+++ SOURCE DATA +++
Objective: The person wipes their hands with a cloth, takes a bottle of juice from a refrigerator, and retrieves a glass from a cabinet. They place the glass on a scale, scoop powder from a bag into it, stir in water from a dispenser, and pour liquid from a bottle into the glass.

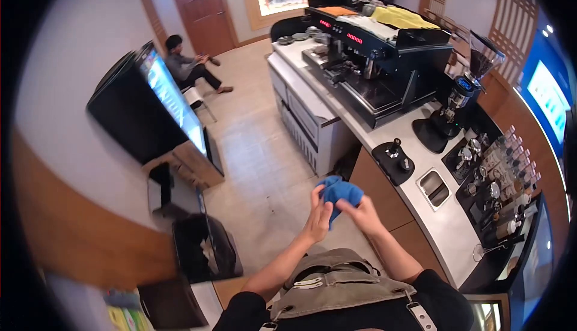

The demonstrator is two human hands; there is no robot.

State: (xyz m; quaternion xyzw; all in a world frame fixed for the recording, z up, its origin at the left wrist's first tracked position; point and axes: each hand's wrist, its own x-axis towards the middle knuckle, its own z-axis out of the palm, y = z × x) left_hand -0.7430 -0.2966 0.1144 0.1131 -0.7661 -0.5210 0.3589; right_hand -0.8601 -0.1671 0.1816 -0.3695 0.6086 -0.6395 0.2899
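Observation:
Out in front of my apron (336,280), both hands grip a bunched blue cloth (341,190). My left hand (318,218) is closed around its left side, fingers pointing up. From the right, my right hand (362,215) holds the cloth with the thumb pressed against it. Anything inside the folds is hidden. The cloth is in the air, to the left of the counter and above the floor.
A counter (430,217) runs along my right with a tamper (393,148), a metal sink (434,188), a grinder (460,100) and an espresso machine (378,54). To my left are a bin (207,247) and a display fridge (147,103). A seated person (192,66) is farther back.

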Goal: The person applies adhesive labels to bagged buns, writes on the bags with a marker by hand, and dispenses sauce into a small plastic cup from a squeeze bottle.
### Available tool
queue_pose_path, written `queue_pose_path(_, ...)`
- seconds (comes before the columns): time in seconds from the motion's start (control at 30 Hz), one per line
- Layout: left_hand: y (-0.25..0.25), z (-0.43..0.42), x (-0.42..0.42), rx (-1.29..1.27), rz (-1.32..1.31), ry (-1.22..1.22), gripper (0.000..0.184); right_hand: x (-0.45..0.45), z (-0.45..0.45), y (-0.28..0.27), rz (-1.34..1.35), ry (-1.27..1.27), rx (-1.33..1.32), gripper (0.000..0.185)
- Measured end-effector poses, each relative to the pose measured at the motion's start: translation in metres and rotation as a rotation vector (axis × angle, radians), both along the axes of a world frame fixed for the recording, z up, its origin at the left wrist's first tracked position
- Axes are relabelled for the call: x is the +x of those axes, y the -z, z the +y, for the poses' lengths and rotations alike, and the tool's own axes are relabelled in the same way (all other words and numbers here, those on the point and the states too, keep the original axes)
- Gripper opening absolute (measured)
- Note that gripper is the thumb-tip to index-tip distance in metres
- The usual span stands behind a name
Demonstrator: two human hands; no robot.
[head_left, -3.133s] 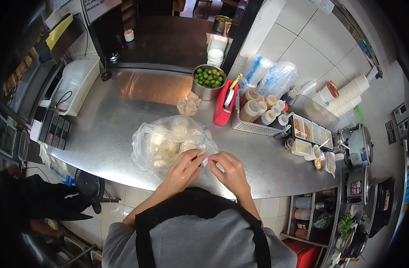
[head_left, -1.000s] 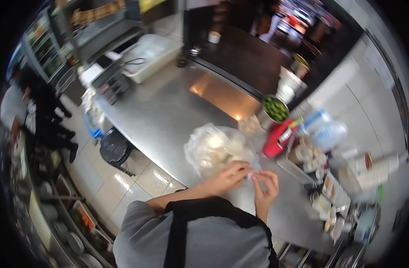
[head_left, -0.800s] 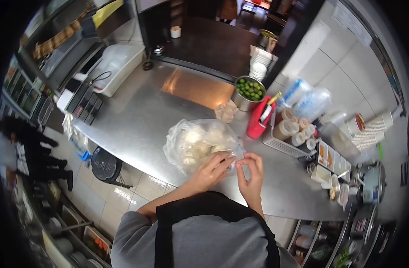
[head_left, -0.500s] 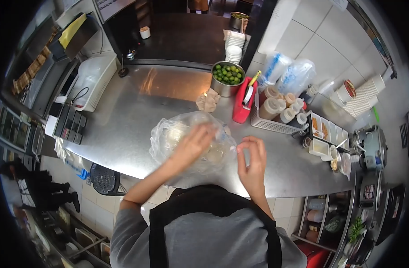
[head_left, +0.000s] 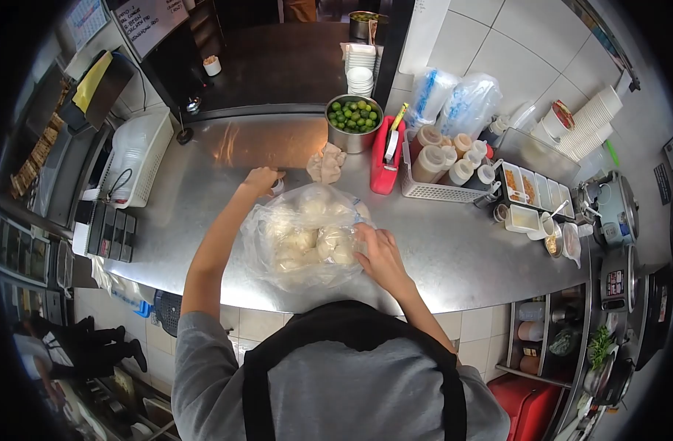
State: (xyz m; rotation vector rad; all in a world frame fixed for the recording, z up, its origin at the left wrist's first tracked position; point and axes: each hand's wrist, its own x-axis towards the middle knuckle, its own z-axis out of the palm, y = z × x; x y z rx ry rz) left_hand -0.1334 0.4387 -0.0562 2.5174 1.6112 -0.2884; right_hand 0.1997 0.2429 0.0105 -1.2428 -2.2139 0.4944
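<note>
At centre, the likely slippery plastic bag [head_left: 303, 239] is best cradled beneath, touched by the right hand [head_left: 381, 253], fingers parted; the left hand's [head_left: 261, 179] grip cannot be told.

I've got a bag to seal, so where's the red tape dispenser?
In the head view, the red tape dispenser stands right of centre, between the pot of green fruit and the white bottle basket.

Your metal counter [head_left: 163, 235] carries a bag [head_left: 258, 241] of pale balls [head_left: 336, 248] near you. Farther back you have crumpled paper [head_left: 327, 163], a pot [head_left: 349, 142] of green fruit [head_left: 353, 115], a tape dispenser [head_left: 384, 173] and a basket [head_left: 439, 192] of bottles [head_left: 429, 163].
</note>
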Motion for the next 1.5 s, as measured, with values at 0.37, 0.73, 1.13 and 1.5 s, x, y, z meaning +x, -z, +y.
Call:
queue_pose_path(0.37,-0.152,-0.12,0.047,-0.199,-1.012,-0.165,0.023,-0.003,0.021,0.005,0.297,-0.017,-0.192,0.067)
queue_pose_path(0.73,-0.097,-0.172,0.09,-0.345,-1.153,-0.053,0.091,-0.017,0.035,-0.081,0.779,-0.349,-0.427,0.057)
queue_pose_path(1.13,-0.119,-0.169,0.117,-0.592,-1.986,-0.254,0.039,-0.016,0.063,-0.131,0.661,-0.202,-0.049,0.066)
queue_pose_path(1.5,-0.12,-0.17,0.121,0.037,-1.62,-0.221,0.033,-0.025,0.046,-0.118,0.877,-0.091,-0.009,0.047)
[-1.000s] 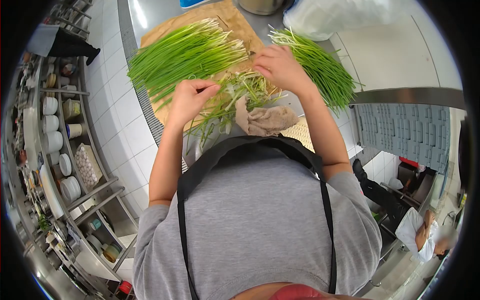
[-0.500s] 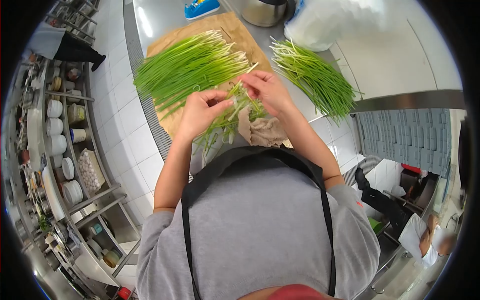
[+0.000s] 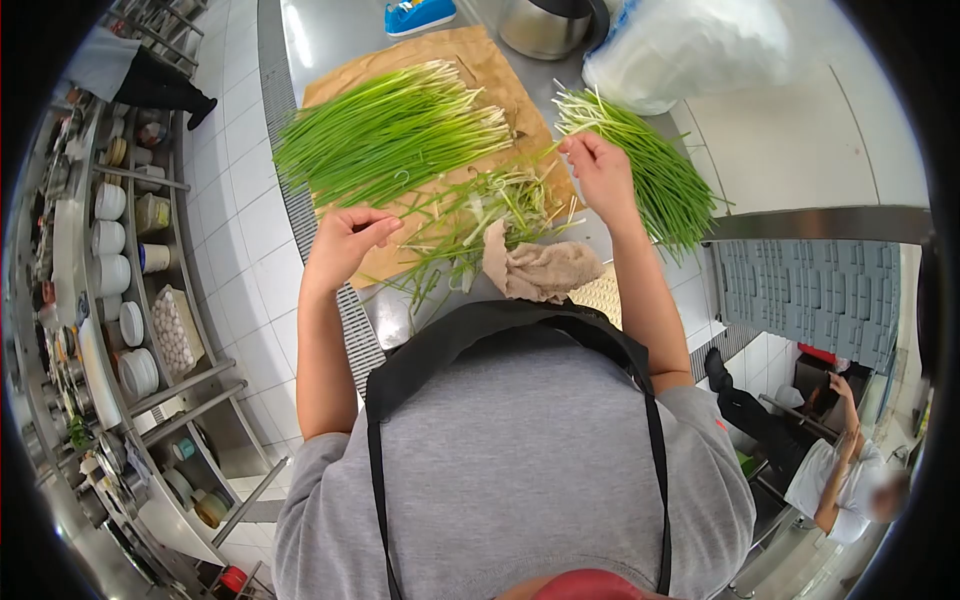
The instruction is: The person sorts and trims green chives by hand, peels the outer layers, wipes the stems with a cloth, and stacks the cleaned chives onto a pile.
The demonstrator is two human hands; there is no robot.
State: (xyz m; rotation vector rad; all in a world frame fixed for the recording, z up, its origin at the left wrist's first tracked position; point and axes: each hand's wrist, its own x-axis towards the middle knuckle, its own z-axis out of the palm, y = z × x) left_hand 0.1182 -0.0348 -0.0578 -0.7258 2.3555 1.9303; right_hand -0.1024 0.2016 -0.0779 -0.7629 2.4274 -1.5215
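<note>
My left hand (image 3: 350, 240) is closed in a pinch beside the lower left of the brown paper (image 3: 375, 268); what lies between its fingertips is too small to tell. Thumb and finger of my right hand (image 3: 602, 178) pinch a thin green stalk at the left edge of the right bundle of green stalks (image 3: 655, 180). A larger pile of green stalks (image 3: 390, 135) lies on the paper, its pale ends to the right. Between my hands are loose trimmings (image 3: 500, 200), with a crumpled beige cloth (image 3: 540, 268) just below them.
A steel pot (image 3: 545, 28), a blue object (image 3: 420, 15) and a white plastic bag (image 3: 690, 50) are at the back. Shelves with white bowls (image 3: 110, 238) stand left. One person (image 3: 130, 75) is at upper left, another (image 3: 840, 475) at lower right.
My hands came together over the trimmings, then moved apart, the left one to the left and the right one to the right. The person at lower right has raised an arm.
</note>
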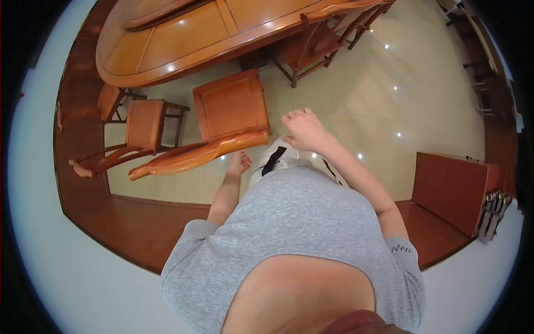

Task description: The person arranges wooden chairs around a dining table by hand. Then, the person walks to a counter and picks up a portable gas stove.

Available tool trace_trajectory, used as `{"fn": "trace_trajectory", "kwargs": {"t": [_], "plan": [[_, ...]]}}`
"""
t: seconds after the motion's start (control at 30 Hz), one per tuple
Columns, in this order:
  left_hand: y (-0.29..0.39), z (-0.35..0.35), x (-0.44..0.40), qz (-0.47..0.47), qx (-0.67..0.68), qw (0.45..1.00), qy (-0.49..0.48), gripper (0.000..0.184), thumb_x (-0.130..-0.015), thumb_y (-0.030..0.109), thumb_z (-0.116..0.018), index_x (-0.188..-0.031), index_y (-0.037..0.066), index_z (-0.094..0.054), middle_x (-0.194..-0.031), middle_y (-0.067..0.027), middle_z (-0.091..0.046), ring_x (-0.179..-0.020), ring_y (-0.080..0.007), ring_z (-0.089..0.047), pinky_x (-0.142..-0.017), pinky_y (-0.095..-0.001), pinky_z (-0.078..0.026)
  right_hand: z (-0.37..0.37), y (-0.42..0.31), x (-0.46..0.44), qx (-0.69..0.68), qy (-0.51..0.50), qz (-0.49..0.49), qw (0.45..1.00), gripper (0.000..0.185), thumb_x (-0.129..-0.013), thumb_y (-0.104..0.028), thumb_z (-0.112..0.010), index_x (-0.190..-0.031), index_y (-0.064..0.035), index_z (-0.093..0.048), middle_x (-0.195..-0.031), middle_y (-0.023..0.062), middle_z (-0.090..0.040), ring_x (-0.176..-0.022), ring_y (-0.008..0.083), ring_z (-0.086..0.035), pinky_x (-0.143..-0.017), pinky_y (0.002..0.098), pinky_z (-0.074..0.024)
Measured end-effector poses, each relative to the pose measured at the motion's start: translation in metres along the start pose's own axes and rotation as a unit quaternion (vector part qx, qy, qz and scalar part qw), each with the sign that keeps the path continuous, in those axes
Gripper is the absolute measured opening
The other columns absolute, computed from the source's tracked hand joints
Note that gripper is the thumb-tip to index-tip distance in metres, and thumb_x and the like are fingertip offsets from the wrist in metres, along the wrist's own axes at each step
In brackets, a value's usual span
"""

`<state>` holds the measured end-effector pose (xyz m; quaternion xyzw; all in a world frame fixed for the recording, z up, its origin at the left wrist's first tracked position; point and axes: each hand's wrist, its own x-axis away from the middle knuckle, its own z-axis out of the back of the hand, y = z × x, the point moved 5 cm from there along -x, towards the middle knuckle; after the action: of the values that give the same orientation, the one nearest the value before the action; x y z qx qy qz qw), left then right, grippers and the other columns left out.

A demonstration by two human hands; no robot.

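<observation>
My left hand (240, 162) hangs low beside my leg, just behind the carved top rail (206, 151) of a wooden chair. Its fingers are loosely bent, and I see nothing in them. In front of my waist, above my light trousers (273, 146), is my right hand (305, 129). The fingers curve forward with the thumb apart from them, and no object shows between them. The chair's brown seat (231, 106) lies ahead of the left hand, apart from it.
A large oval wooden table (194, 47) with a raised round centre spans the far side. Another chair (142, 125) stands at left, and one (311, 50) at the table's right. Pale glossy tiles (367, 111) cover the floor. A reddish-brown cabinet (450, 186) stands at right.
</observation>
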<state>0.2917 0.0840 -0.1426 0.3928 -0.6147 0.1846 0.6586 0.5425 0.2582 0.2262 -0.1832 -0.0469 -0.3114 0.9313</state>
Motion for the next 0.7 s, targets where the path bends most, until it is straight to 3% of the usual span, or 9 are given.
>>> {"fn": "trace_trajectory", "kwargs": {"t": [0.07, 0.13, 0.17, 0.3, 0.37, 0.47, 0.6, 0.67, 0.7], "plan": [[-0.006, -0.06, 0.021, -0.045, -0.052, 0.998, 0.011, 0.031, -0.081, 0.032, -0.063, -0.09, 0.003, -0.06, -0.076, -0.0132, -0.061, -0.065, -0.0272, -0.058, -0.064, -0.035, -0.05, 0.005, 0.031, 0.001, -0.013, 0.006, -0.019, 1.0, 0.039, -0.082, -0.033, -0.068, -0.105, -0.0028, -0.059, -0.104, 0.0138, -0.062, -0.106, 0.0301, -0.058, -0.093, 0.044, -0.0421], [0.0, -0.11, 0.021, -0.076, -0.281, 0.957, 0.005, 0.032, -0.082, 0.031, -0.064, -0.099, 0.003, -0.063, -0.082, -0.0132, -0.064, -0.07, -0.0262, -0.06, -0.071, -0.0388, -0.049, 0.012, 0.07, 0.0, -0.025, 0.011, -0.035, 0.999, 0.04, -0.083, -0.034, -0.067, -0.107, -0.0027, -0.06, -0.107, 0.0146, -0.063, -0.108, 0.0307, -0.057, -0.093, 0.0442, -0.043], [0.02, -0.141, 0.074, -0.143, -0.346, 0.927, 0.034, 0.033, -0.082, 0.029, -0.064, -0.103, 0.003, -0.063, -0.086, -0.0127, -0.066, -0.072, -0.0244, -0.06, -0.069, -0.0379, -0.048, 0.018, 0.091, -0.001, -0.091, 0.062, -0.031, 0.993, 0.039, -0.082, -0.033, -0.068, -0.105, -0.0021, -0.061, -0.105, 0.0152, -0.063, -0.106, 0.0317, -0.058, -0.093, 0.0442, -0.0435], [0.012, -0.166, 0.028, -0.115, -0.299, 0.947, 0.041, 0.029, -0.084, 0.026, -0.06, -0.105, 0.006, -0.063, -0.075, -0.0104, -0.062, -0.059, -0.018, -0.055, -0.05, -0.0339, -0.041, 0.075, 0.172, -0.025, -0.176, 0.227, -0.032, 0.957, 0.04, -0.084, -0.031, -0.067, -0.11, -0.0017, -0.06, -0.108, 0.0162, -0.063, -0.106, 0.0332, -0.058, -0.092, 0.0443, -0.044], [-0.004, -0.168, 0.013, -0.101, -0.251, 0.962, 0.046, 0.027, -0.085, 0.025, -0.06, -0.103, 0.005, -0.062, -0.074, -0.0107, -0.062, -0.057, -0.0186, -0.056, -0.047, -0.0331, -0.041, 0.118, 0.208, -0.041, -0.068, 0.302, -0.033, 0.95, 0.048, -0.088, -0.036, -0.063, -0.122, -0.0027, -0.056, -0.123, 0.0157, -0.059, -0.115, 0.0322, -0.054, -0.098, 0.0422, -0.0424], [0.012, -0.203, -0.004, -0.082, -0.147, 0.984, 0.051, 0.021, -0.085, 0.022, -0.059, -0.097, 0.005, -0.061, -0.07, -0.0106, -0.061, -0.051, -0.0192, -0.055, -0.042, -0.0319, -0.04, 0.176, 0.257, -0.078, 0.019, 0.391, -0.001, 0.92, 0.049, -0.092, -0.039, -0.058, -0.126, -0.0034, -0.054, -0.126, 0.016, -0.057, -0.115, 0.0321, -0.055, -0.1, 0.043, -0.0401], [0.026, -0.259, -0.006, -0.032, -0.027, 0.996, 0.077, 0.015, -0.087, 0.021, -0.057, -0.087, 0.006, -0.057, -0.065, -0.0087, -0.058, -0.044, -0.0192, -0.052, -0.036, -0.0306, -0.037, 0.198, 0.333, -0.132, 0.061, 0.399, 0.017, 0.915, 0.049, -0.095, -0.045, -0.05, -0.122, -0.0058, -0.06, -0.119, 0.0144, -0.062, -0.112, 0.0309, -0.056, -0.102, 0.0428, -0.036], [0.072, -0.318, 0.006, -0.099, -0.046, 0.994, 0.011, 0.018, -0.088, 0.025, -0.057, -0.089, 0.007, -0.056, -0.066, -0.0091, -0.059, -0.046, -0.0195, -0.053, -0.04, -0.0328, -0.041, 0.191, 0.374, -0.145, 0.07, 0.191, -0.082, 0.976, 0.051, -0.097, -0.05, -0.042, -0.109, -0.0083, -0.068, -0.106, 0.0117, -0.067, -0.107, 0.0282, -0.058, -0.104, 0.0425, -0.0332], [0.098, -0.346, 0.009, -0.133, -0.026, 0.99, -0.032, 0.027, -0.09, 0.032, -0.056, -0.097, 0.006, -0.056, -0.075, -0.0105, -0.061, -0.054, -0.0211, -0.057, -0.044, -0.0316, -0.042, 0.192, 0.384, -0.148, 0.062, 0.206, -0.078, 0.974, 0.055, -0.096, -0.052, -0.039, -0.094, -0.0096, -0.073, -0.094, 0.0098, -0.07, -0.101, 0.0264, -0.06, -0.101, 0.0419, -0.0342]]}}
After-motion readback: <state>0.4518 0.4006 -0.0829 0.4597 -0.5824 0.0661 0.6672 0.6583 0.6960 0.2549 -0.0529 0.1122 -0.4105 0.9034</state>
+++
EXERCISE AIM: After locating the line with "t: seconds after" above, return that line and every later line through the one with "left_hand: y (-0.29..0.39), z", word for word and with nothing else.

EXERCISE OUTPUT:
t: seconds after the motion's start (control at 30 Hz), one per tuple
Columns, in this order:
  left_hand: y (-0.29..0.39), z (-0.35..0.35), x (-0.44..0.40), qz (-0.47..0.47), qx (-0.67..0.68), qw (0.45..1.00), qy (-0.49..0.48), gripper (0.000..0.184), thumb_x (-0.130..-0.015), thumb_y (-0.030..0.109), thumb_z (-0.116..0.018), index_x (-0.188..-0.031), index_y (-0.037..0.066), index_z (-0.094..0.054), middle_x (-0.194..-0.031), middle_y (-0.067..0.027), middle_z (-0.091..0.046), ring_x (-0.179..-0.020), ring_y (-0.080..0.007), ring_z (-0.089..0.047), pinky_x (-0.142..-0.017), pinky_y (-0.095..-0.001), pinky_z (-0.078..0.026)

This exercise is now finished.